I'm so happy to see Claire back in action and even more happy to see Hawa's cookbook also being promoted! It would be cool if she tried some guest recipes every once in a while
Claire giving hawa's book a shoutout made me so happy
@@PerfectPrinceX1 people like you give me a headache. Claire didn't have to do anything, but the shoutout is appreciated. Hawa was used as a prop in BA and never got the recognition she deserved
Made this yesterday and let it cold rise in the fridge last night. Just baked it. By far the hardest part of this recipe is liberating it from the sheet pan. You’d think with all that oil nothing would stick!?! I burned off enough calories getting it out in one piece that i can have 2 servings. It smells divine and can’t wait to dig in with dinner tonight.
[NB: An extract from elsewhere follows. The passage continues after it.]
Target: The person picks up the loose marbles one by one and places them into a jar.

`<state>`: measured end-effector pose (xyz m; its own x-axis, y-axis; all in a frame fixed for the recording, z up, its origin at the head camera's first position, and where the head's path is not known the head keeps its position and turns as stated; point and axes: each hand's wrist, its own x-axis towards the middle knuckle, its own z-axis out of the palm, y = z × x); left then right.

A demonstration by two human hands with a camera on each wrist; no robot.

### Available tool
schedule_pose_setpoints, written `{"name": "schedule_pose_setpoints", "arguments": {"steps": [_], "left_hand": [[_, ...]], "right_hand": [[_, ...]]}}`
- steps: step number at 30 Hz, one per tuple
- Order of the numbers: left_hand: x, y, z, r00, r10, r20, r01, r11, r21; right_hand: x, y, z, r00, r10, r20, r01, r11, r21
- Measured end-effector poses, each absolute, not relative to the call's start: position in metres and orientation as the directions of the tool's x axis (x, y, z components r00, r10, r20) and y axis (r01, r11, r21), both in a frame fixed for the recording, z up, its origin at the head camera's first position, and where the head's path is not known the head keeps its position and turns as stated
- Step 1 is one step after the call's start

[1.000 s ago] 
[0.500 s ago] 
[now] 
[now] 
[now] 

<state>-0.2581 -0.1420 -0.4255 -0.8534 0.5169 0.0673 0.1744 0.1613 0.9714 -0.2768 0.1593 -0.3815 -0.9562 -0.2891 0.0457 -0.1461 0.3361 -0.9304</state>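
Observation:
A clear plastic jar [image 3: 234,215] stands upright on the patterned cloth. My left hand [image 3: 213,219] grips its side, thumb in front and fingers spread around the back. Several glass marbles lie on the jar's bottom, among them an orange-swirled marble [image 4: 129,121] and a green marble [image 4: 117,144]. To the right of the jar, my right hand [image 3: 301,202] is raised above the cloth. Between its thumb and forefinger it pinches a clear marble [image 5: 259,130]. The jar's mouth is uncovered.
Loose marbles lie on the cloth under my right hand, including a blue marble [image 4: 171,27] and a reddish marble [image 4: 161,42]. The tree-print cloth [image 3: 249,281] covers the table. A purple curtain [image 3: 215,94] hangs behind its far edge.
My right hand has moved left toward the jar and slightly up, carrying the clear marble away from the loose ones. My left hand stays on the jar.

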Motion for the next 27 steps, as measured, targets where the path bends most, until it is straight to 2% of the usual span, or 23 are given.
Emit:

Thanks. For everything. Thanks for coming back to us. Thanks for creating your own artistic vehicle. Thanks for taking a stand. As a poc who loved your videos, I just wanted to thank you personally. Your sacrifices aren’t unnoticed 💜
1. Love the intro!
2. Less than 2 minutes in and Claire is such a mood. I’d dig for that focaccia too.
CLAIRE THE INTRO IS SO CUTE WHAT FINALLY YOU GET TO WORK FOR YOURSELf AND WE ALL LOVE YOU SO MUCH
Making this tonight for Christmas!! Letting it rise overnight in the fridge. I’m using marjoram instead of rosemary because my grocery didn’t have rosemary. I also had to mix it by hand bc I don’t have a stand mixer and I think my shoulder fell off. I soooo appreciate bread recipes having a video. So many different stages and it can be hard to judge. Thanks Claire!!
Update! Thank you Claire!! The recipe turned out perfectly.